● What to do: Down to the last line, print the material below verbatim.

● Collected data:

*****

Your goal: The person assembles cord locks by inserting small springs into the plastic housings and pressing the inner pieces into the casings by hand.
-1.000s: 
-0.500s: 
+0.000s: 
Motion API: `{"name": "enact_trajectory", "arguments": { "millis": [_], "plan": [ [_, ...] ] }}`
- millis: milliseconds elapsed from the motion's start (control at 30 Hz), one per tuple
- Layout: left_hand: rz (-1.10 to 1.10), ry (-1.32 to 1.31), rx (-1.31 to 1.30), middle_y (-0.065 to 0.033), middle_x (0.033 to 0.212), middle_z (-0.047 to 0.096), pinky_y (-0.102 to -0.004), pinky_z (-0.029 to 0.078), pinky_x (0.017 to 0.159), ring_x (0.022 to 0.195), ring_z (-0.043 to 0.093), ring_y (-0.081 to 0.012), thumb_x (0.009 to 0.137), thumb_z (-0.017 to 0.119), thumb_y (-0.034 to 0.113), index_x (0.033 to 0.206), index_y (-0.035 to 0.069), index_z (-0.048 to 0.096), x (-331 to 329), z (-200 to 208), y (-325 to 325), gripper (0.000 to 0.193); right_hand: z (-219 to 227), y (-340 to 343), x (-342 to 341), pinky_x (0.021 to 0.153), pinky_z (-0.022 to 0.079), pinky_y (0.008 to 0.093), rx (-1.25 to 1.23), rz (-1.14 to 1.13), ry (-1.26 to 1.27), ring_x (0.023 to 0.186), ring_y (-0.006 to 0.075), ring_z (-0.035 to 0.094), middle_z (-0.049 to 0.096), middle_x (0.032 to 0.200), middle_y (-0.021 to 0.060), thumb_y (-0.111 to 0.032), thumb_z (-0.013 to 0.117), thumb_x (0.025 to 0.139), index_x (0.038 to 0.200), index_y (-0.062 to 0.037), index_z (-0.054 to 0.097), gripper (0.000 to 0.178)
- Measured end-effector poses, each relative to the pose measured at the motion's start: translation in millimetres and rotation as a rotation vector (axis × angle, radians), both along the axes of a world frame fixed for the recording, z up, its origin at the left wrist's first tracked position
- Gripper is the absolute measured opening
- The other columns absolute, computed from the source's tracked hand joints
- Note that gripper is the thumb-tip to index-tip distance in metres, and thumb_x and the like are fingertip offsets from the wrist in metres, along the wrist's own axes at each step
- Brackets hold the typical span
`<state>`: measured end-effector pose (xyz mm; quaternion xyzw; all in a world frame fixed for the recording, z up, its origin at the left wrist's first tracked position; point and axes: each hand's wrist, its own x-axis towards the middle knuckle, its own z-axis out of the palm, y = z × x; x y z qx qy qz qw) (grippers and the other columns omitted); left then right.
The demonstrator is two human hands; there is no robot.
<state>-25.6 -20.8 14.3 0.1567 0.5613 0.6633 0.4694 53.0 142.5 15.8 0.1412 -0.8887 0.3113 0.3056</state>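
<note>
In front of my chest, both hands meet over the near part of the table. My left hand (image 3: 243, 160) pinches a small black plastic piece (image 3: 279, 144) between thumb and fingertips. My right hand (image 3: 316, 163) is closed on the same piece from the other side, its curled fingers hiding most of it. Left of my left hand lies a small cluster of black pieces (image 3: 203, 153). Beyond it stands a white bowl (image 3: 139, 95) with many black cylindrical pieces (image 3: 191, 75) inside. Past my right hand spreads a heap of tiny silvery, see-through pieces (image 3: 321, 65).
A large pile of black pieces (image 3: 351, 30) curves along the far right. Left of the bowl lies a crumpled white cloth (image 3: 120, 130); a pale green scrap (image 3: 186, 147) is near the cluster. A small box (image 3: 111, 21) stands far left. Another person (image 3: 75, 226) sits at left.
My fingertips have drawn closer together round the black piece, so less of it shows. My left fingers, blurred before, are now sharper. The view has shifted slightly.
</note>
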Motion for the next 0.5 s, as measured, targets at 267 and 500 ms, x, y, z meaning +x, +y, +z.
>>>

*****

● Expected answer:
Your goal: The person assembles cord locks by inserting small springs into the plastic housings and pressing the inner pieces into the casings by hand.
-1.000s: 
-0.500s: 
+0.000s: 
Motion API: `{"name": "enact_trajectory", "arguments": { "millis": [_], "plan": [ [_, ...] ] }}`
- millis: milliseconds elapsed from the motion's start (control at 30 Hz), one per tuple
- Layout: left_hand: rz (-1.10 to 1.10), ry (-1.32 to 1.31), rx (-1.31 to 1.30), middle_y (-0.065 to 0.033), middle_x (0.033 to 0.212), middle_z (-0.047 to 0.096), pinky_y (-0.102 to -0.004), pinky_z (-0.029 to 0.078), pinky_x (0.017 to 0.159), ring_x (0.022 to 0.195), ring_z (-0.043 to 0.093), ring_y (-0.081 to 0.012), thumb_x (0.009 to 0.137), thumb_z (-0.017 to 0.119), thumb_y (-0.034 to 0.113), index_x (0.033 to 0.206), index_y (-0.035 to 0.069), index_z (-0.048 to 0.096), x (-331 to 329), z (-200 to 208), y (-325 to 325), gripper (0.000 to 0.193); right_hand: z (-219 to 227), y (-340 to 343), x (-342 to 341), pinky_x (0.021 to 0.153), pinky_z (-0.022 to 0.079), pinky_y (0.008 to 0.093), rx (-1.25 to 1.23), rz (-1.14 to 1.13), ry (-1.26 to 1.27), ring_x (0.023 to 0.186), ring_y (-0.006 to 0.075), ring_z (-0.035 to 0.094), middle_z (-0.049 to 0.096), middle_x (0.032 to 0.200), middle_y (-0.021 to 0.060), thumb_y (-0.111 to 0.032), thumb_z (-0.013 to 0.117), thumb_x (0.025 to 0.139), index_x (0.038 to 0.200), index_y (-0.062 to 0.037), index_z (-0.054 to 0.097), gripper (0.000 to 0.178)
- Measured end-effector poses, each relative to the pose measured at the motion's start: translation in millimetres and rotation as a rotation vector (axis × angle, radians), both along the axes of a world frame fixed for the recording, z up, its origin at the left wrist's first tracked position
- Gripper is the absolute measured opening
- The other columns absolute, computed from the source's tracked hand joints
- Note that gripper is the thumb-tip to index-tip distance in metres, and thumb_x and the like are fingertip offsets from the wrist in metres, along the wrist's own axes at each step
- Brackets hold the typical span
`<state>`: measured end-effector pose (xyz mm; quaternion xyzw; all in a world frame fixed for the recording, z up, its origin at the left wrist's first tracked position; point and axes: each hand's wrist, its own x-axis towards the middle knuckle, its own z-axis out of the palm, y = z × x; x y z qx qy qz qw) (grippers and the other columns omitted); left then right.
The demonstrator is two human hands; there is no robot.
<state>-25.6 -20.8 14.3 0.1567 0.5613 0.6633 0.4694 53.0 142.5 15.8 0.1412 -0.8887 0.3113 0.3056</state>
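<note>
In front of my chest, both hands meet over the near part of the table. My left hand (image 3: 243, 160) pinches a small black plastic piece (image 3: 279, 144) between thumb and fingertips. My right hand (image 3: 316, 163) is closed on the same piece from the other side, its curled fingers hiding most of it. Left of my left hand lies a small cluster of black pieces (image 3: 203, 153). Beyond it stands a white bowl (image 3: 139, 95) with many black cylindrical pieces (image 3: 191, 75) inside. Past my right hand spreads a heap of tiny silvery, see-through pieces (image 3: 321, 65).
A large pile of black pieces (image 3: 351, 30) curves along the far right. Left of the bowl lies a crumpled white cloth (image 3: 120, 130); a pale green scrap (image 3: 186, 147) is near the cluster. A small box (image 3: 111, 21) stands far left. Another person (image 3: 75, 226) sits at left.
My fingertips have drawn closer together round the black piece, so less of it shows. My left fingers, blurred before, are now sharper. The view has shifted slightly.
</note>
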Motion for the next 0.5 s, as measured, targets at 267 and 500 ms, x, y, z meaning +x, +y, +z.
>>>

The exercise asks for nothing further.